When we buy a half pig (which we did last week) we get certain cuts of meat that wouldn’t normally feature on our regular supermarket shopping list but we don’t like to waste them. With a fridge full of pig liver and the excess fat trimmed off the casserole/mince cuts, we needed to consult the recipe books for some ideas. Thankfully the French Brasserie Cookbook: the Heart of French Home Cooking by Daniel Galmiche has a recipe for a Terrine de Porc that I was able to adjust slightly (as is my way) and put all our excesses to good use and even throw in a few homegrown ingredients.
I enjoy flipping through any recipe book, but this one is an especially good read with it’s informative wordy bits and easily achievable recipes. Brasserie cooking is probably the best style/type of French cooking to try in the home, as it is not tricky or pretentious, but is wholesome and comforting. This book covers all the basics like stocks, vinaigrettes, mayonnaise, dressings and the various types of pastry. It is illustrated with great photos and as well as finding all the usual French regional delights: Ratatouille, Tarte Tatin (although I did like the twist of rosemary and almonds), Clafoutis, Crêpes, Bouillabaisse, Cassoulet and Beef Bourguignon, there are also some more unusual recipes; Lime Risotto, Vegetable and Chickpea couscous and one of our favourites, a delicious wild garlic soup.
Here is my slightly adapted version of the Terrine de Porc recipe.
|Using our new mincer|
600g pork shoulder/neck, coarsely minced (note a true terrine would have some meat left cubed, but we prefer a smoother texture).
300g pork liver, minced
300g pork belly fat, minced
3 tbsp Cognac
½ tsp grated nutmeg
100ml dry white wine
¾ tsp salt
½ tsp ground white pepper
12 slices of streaky bacon
100ml double cream
35g shelled, chopped walnuts
2 sprigs of thyme
Mince all the meat, liver and fat, combine with the Cognac, wine, nutmeg, salt and pepper and mix, then cover with cling film and leave to marinate in the fridge overnight.
Pre-heat the oven to Gas mark 1/130 degrees and remove meat from fridge. Cover the base and sides of a terrine mould with the bacon, allowing it to hang over the sides.

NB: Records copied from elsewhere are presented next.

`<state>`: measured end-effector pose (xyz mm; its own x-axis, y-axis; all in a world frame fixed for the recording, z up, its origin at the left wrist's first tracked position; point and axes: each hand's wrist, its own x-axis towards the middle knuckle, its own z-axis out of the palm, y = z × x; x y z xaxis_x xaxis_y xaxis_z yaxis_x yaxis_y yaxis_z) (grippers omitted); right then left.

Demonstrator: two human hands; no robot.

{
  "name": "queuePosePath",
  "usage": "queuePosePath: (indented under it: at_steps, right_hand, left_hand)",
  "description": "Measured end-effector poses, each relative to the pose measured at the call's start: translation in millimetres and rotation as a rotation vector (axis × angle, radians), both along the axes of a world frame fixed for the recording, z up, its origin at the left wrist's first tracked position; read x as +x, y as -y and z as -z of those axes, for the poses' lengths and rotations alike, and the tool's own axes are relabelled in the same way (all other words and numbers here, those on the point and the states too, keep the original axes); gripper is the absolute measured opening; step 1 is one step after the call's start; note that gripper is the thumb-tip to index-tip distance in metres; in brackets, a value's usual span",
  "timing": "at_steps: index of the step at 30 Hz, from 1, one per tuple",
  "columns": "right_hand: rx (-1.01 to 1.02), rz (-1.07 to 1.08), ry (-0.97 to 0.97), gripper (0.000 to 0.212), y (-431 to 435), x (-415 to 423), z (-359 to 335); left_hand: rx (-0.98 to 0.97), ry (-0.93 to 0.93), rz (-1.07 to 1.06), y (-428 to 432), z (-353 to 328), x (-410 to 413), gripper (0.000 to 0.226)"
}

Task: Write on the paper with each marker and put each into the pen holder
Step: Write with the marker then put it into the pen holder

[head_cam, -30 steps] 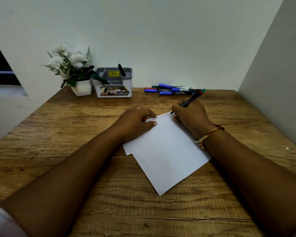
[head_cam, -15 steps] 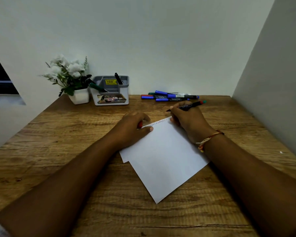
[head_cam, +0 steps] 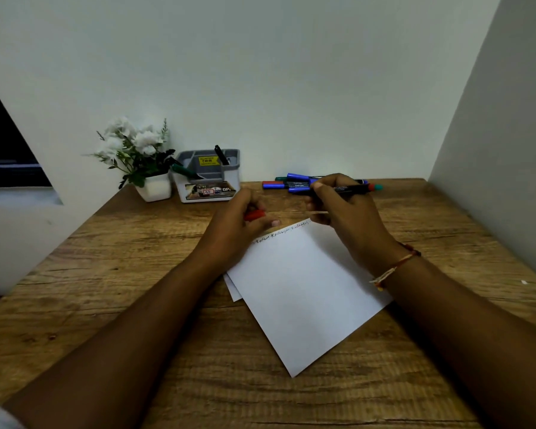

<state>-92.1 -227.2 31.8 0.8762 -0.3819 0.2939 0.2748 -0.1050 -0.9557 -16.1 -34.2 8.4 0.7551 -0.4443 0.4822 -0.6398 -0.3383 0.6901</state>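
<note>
A white sheet of paper (head_cam: 304, 292) lies on the wooden desk (head_cam: 121, 274), with a line of handwriting along its far edge. My right hand (head_cam: 344, 218) grips a black marker (head_cam: 353, 189), lifted off the paper and lying nearly level, its red-and-teal end pointing right. My left hand (head_cam: 242, 224) holds a red cap (head_cam: 254, 215) just beyond the paper's far left corner. A grey pen holder (head_cam: 209, 176) at the back holds a black marker and a green one. Several blue, green and red markers (head_cam: 288, 183) lie behind my right hand.
A white pot of white flowers (head_cam: 136, 159) stands left of the pen holder. White walls close off the desk at the back and right. A second sheet's edge (head_cam: 233, 289) shows beneath the top paper's left side.
My right hand has lifted the marker off the paper and turned it level. My left hand has come up from the sheet with the red cap. The camera view has tilted upward.
</note>
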Motion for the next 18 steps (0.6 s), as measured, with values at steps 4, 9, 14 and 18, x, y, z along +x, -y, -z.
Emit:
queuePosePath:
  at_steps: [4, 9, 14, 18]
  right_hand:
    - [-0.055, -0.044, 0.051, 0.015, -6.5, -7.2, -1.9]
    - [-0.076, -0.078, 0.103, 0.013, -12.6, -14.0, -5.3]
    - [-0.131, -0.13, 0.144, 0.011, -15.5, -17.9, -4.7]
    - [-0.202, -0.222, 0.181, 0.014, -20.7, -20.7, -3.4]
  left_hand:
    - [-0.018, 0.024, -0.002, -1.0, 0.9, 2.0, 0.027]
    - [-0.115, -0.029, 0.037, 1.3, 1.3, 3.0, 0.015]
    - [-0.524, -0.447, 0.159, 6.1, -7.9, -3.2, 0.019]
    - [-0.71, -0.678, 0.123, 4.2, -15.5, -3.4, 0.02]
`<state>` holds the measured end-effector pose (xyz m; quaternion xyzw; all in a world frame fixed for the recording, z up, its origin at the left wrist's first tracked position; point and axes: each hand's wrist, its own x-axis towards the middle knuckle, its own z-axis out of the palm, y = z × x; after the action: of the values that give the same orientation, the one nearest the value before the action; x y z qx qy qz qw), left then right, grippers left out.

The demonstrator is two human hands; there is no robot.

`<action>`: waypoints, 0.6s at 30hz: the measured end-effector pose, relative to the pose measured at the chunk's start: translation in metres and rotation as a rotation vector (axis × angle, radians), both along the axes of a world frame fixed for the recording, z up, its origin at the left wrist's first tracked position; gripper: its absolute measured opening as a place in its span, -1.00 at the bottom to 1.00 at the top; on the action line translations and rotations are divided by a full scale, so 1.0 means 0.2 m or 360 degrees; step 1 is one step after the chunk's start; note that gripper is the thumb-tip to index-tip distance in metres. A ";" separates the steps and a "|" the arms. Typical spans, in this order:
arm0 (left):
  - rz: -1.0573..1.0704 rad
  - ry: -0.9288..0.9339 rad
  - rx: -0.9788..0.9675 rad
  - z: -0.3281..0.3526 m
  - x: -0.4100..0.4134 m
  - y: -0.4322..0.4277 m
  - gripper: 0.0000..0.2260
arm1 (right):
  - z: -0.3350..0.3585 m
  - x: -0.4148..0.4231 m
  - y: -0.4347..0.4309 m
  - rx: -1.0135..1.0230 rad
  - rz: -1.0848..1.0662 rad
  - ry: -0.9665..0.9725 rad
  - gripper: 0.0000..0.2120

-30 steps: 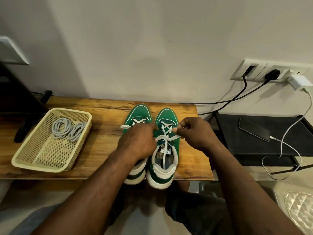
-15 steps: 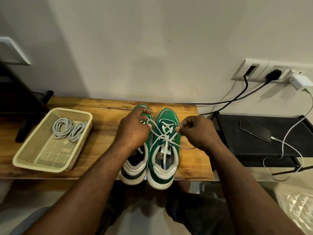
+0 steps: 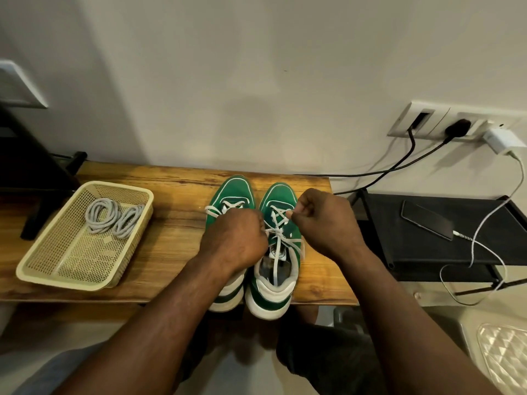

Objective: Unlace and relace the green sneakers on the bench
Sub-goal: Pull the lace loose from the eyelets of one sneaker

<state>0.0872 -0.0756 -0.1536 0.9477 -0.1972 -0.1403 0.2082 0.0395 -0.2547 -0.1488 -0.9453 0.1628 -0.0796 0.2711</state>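
- The wooden surface (image 3: 176,238) carries it all. I'd work low over it so the shoes stay planted.
- The mesh basket (image 3: 34,269) sits at 9 o'clock, well apart, with coiled grey laces (image 3: 114,215) inside. My guess is this step needs nothing from it.
- The green sneakers (image 3: 231,192) stand side by side toward the 3 o'clock end, toes to 12 and heels at the near edge. Pull sideways rather than toward 6, or they may slide off.
- The left grip (image 3: 233,240) is clenched over the left shoe, beside the right sneaker (image 3: 281,195). I cannot tell whether it holds a strand.
- The right grip (image 3: 325,223) is pinching the white lace (image 3: 278,238) at 2 o'clock of the eyelets. Draw one crossing loose at a time.
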 end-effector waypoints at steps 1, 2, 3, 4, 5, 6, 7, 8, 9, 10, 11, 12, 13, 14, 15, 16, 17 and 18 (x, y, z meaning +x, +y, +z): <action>0.0032 0.0025 -0.0045 0.01 0.00 0.00 -0.89 | 0.00 0.00 0.02 -0.0010 0.0069 0.0092 -0.78; 0.0061 0.0065 -0.0112 0.01 0.01 0.00 -0.88 | 0.01 -0.01 0.04 -0.0024 0.0141 0.0227 -0.75; 0.0084 0.0095 -0.0184 0.02 0.01 0.00 -0.86 | 0.01 -0.01 0.06 -0.0047 0.0206 0.0371 -0.72; 0.0097 0.0120 -0.0255 0.03 0.02 0.00 -0.84 | 0.01 -0.01 0.08 -0.0082 0.0250 0.0483 -0.69; 0.0116 0.0141 -0.0323 0.04 0.03 -0.01 -0.83 | 0.00 -0.01 0.09 -0.0116 0.0263 0.0539 -0.67; 0.0145 0.0171 -0.0390 0.05 0.03 -0.01 -0.83 | 0.00 -0.01 0.10 -0.0144 0.0250 0.0551 -0.65; 0.0184 0.0215 -0.0454 0.06 0.03 -0.01 -0.83 | 0.00 -0.01 0.11 -0.0185 0.0230 0.0544 -0.65; 0.0228 0.0283 -0.0533 0.07 0.01 -0.02 -0.83 | -0.01 -0.02 0.11 -0.0244 0.0217 0.0539 -0.66; 0.0284 0.0376 -0.0660 0.07 0.01 -0.03 -0.82 | -0.01 -0.02 0.12 -0.0310 0.0214 0.0538 -0.69; 0.0362 0.0497 -0.0863 0.08 0.00 -0.03 -0.81 | -0.01 -0.02 0.12 -0.0360 0.0214 0.0538 -0.74; 0.0451 0.0637 -0.1133 0.09 0.01 -0.04 -0.81 | -0.02 -0.01 0.13 -0.0382 0.0205 0.0535 -0.79; 0.0531 0.0775 -0.1430 0.11 0.01 -0.03 -0.81 | -0.01 -0.01 0.13 -0.0378 0.0193 0.0534 -0.81; 0.0594 0.0877 -0.1716 0.12 0.02 -0.03 -0.82 | 0.00 -0.02 0.13 -0.0362 0.0184 0.0544 -0.82; 0.0649 0.0950 -0.1986 0.15 0.03 -0.01 -0.83 | 0.00 -0.02 0.13 -0.0348 0.0186 0.0557 -0.81; 0.0694 0.1011 -0.2239 0.16 0.05 0.01 -0.84 | 0.01 -0.02 0.13 -0.0333 0.0191 0.0570 -0.80; 0.0728 0.1059 -0.2444 0.17 0.07 0.03 -0.83 | 0.02 -0.02 0.13 -0.0315 0.0196 0.0578 -0.78; 0.0759 0.1083 -0.2558 0.17 0.09 0.05 -0.82 | 0.02 -0.02 0.12 -0.0293 0.0200 0.0580 -0.76; 0.0789 0.1047 -0.2527 0.17 0.10 0.07 -0.81 | 0.02 -0.02 0.12 -0.0278 0.0206 0.0574 -0.74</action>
<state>0.1078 -0.0614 -0.1192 0.4515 0.0438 -0.1780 0.8732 0.0347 -0.2306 -0.1440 -0.9727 0.1401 0.0948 0.1590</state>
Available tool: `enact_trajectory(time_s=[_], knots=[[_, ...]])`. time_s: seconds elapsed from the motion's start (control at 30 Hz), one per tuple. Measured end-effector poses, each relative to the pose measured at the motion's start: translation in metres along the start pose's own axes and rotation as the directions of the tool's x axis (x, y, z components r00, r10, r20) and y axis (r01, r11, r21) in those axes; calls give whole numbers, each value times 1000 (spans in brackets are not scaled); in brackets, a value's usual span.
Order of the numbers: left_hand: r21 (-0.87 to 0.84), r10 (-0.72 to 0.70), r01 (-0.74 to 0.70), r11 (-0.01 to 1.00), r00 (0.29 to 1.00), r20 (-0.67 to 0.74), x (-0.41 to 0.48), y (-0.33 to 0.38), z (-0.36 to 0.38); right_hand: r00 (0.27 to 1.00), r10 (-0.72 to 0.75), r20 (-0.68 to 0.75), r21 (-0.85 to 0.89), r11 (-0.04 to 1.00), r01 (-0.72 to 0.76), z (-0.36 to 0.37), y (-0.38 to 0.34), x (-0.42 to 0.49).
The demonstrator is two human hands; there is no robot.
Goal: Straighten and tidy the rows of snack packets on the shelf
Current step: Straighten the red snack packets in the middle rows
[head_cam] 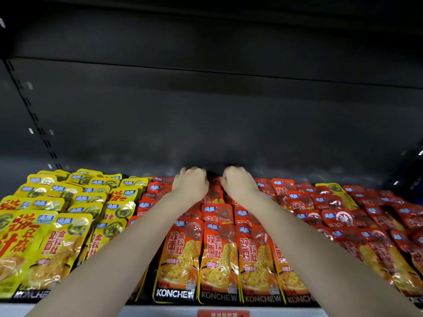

Whisk eggs and cream together and gradually add to meat mix, then add the walnuts. Pack the mix into the mould and push down firmly with a spatula. Place the thyme sprigs on top and cover with the bacon. Place in a deep oven dish and fill dish with hot water to reach two-thirds of the way up the terrine mould. Bake for about 2 hours. It is done when a thermometer inserted into the centre reaches 68 degrees.
|Ready to wrap and bake|
Leave to cool completely at room temperature with a 1-2kg weight on top. Place a sheet of greaseproof paper between the terrine and the weight. Once cold, cover and place in the fridge for two days to allow the flavours to develop. We always serve on bread or toast with cornichons.
French Brasserie Cookbook: the Heart of French Home Cooking by Daniel Galmiche is published by Duncan Baird Publishers and available in hardback and ebook formats.